Song Ying-Fang, Hong Jing-Fang, Liu De-Ling, Lin Qing-An, Lan Xiao-Peng, Lai Guo-Xiang

机构信息

Department of Pulmonary and Critical Care Medicine, Fuzhou General Hospital of Nanjing Military Command, Dongfang Hospital, Xiamen University Fuzhou, 350025, China.
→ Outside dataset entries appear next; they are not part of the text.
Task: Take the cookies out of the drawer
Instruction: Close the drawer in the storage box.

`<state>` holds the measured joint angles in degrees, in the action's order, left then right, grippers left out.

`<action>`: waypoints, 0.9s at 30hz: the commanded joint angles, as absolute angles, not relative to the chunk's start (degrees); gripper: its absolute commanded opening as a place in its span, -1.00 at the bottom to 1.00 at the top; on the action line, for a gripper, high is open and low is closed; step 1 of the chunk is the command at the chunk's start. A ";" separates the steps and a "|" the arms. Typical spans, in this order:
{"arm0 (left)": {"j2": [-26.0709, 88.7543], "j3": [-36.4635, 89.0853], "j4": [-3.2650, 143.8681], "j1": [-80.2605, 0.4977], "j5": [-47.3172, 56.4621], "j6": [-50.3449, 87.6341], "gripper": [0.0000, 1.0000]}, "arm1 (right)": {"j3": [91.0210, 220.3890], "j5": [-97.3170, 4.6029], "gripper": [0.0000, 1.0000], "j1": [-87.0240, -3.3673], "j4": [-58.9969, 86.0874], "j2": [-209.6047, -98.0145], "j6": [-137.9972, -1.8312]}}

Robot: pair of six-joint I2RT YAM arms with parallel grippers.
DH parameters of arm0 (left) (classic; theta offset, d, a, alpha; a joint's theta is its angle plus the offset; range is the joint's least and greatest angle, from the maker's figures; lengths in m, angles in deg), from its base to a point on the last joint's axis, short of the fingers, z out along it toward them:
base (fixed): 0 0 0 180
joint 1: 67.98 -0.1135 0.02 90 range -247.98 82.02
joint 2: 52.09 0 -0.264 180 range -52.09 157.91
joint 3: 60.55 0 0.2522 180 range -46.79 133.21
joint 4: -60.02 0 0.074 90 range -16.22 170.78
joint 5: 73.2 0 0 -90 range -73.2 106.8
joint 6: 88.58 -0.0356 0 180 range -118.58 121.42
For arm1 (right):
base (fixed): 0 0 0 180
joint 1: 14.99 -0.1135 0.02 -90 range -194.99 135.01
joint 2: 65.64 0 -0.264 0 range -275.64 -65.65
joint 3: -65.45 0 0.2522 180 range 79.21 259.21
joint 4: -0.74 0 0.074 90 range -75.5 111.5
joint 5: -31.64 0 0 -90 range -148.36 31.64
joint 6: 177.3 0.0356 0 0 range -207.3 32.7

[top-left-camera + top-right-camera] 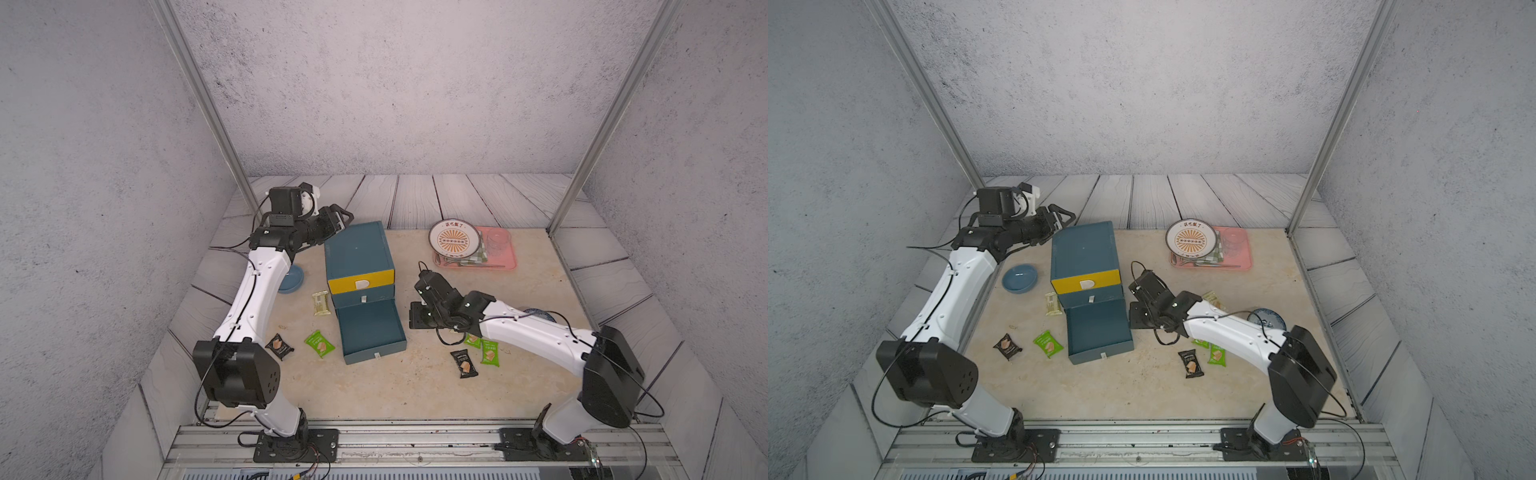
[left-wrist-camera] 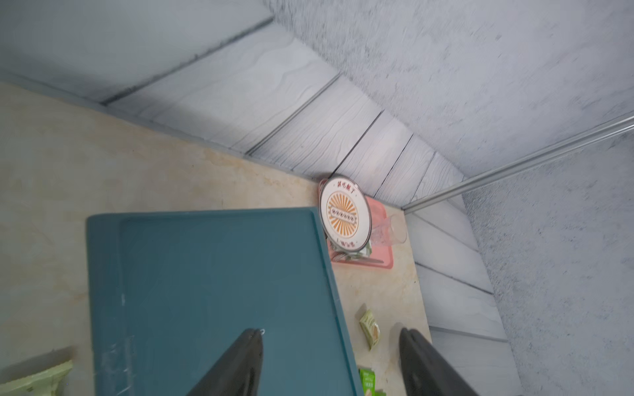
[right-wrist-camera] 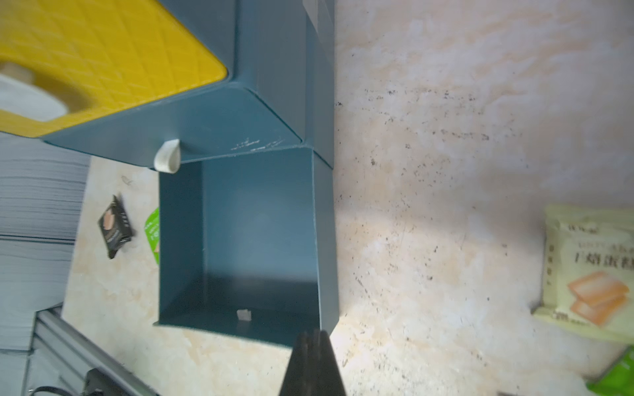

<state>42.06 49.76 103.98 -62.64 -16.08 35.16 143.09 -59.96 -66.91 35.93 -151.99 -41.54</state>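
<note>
You see flat green, black and pale-yellow cookie packets lying on both sides of the open teal drawer.

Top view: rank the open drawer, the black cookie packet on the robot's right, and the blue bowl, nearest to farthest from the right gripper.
Measured from the right gripper in a top view:
1. The open drawer, right beside it, toward the middle.
2. The black cookie packet, on the right side, closer to the front.
3. The blue bowl, far left, past the cabinet.
</note>
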 commanded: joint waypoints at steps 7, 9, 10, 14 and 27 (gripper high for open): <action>45.68 50.97 108.57 -60.91 -19.10 29.13 0.32 | 116.87 -78.07 -1.00 -83.50 -5.25 -147.58 -25.54; 46.22 50.77 109.55 -60.52 -19.06 27.85 0.32 | 117.24 -82.65 -1.00 -84.98 -4.88 -149.12 -24.32; 46.49 50.77 110.04 -60.47 -19.12 27.55 0.32 | 118.05 -83.87 -1.00 -85.48 -4.41 -150.16 -24.14; 46.89 49.65 111.53 -60.33 -19.18 26.26 0.32 | 119.07 -87.14 -1.00 -88.01 -11.25 -159.16 -19.86; 46.99 46.83 115.50 -60.41 -18.45 20.53 0.30 | 126.47 -93.06 -1.00 -90.92 -22.07 -176.70 -15.21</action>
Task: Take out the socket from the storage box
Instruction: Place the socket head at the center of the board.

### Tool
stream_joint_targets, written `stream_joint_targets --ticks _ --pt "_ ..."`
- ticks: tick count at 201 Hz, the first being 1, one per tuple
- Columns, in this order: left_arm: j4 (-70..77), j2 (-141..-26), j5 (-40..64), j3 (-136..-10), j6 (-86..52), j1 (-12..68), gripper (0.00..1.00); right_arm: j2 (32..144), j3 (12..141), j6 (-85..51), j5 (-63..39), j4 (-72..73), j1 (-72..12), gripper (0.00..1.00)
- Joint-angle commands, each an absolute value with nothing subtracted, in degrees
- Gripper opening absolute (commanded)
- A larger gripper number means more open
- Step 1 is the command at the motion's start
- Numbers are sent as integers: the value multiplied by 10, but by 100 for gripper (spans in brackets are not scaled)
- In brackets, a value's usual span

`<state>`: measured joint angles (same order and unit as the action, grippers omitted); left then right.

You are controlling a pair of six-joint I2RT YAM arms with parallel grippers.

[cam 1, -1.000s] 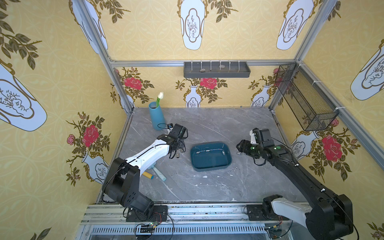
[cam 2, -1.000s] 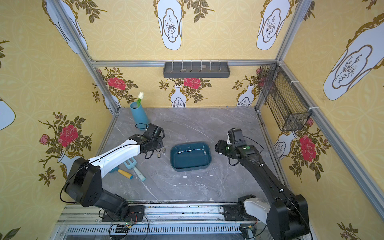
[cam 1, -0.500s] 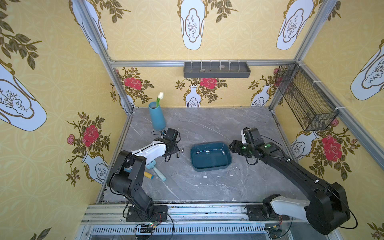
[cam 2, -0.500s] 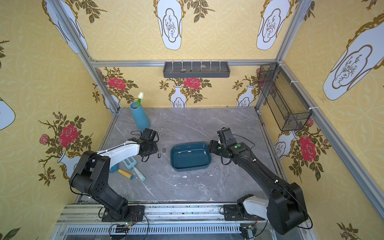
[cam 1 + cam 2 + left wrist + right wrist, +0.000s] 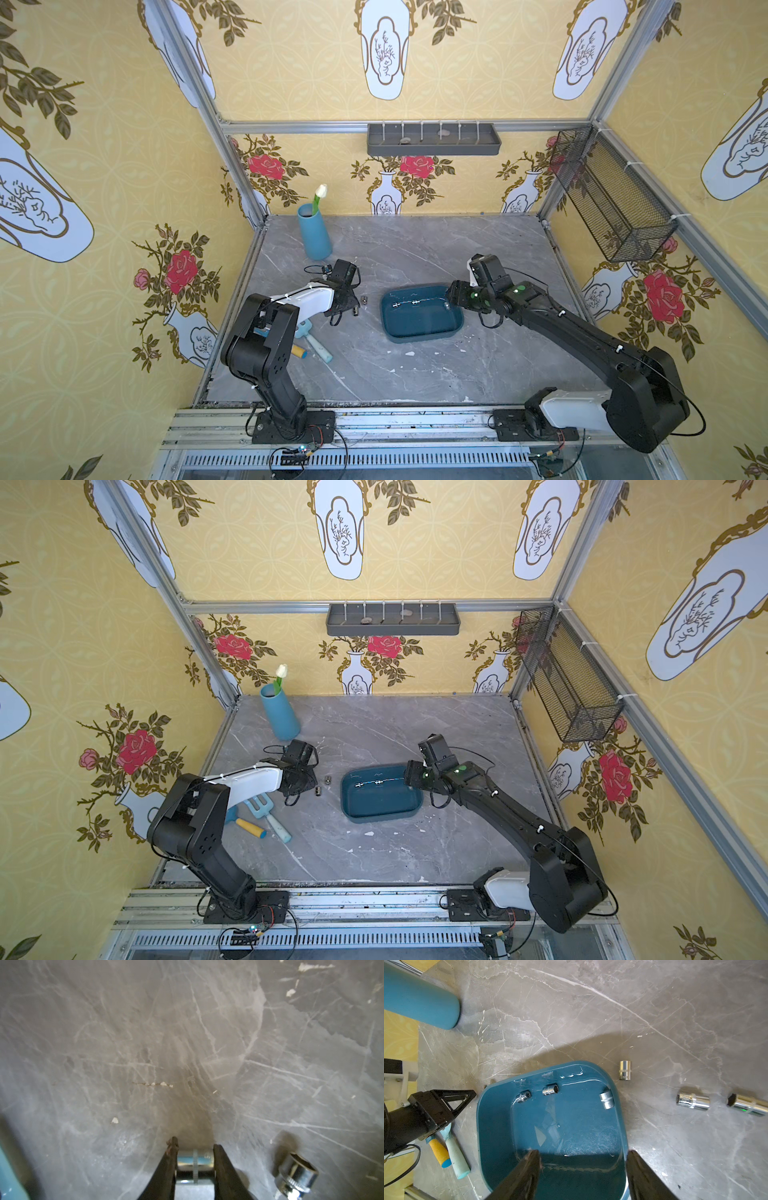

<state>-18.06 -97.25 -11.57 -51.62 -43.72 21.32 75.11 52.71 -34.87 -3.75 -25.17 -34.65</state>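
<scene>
Only in the left wrist view is the left gripper (image 5: pixel 195 1146) seen clamped on a chrome socket (image 5: pixel 195 1164), outside the storage box (image 5: pixel 419 322). Three loose sockets (image 5: pixel 693 1101) beside the box are shown by the right wrist view alone. Since a second ago the right gripper (image 5: pixel 583 1152), fingers apart, has been brought over the box's rim. The box, shallow and teal, is set mid-table (image 5: pixel 415 249) and holds three further sockets (image 5: pixel 550 1089).

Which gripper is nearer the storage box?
Right. The right gripper hangs open over the storage box; the left gripper is off to its side, shut on a socket.
</scene>
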Motion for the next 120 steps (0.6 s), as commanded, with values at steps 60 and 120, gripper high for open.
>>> stream_joint_targets --ticks 60,120 --pt "-183 -975 -113 -508 -439 212 40 765 530 -358 -19 -230 -362 70" --pt "-206 -936 -120 -514 -432 212 49 802 538 -359 -19 -204 -382 70"
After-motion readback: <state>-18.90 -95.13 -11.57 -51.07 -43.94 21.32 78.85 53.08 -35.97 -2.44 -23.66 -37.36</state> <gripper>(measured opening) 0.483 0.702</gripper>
Department of Neurosurgery, Fuzhou General Hospital of Nanjing Military Command, Dongfang Hospital, Xiamen University Fuzhou, 350025, China.

出版信息

Am J Transl Res. 2015 Jul 15;7(7):1271-9. eCollection 2015.

PMID:26328011
原文链接:https://pmc.ncbi.nlm.nih.gov/articles/PMC4548319/
Abstract

MicroRNAs (miRNAs) are a class of small non-coding RNAs that play key roles in cancer development and progression. Therefore, the discovery of miRNAs may provide a new and powerful tool for understanding the mechanism of carcinogenesis. In the present study, we aimed to investigate the functional significance of miR-630 and to identify its possible target genes in human non-small cell lung cancer (NSCLC). Our results showed that miR-630 was significantly down-regulated in NSCLC tissues and cell lines. The enforced expression of miR-630 was able to inhibit cell proliferation, migration, and invasion of NSCLC cells. Moreover, our results further revealed that LMO3, a nuclear LIM-only proteins, was identified as a target of miR-630. Restoration of LMO3 remarkably reversed the tumor-suppressive effects of miR-630 on cell proliferation, migration, and invasion in NSCLC cells. Therefore, we demonstrated that miR-630 suppressed the proliferation, migration, and invasion of NSCLC cells by down-regulating LMO3 expression, suggesting miR-630 as a potential therapeutic target for the treatment of human NSCLC in the future.

摘要

微小RNA(miRNA)是一类小的非编码RNA,在癌症的发生和发展中起关键作用。因此,miRNA的发现可能为理解致癌机制提供一种新的有力工具。在本研究中,我们旨在探讨miR-630的功能意义,并确定其在人类非小细胞肺癌(NSCLC)中的潜在靶基因。我们的结果表明,miR-630在NSCLC组织和细胞系中显著下调。miR-630的强制表达能够抑制NSCLC细胞的增殖、迁移和侵袭。此外,我们的结果进一步表明,LMO3(一种仅含核LIM的蛋白)被确定为miR-630的一个靶标。LMO3的恢复显著逆转了miR-630对NSCLC细胞增殖、迁移和侵袭的肿瘤抑制作用。因此,我们证明miR-630通过下调LMO3表达来抑制NSCLC细胞的增殖、迁移和侵袭,提示miR-630在未来可能成为治疗人类NSCLC的潜在治疗靶点。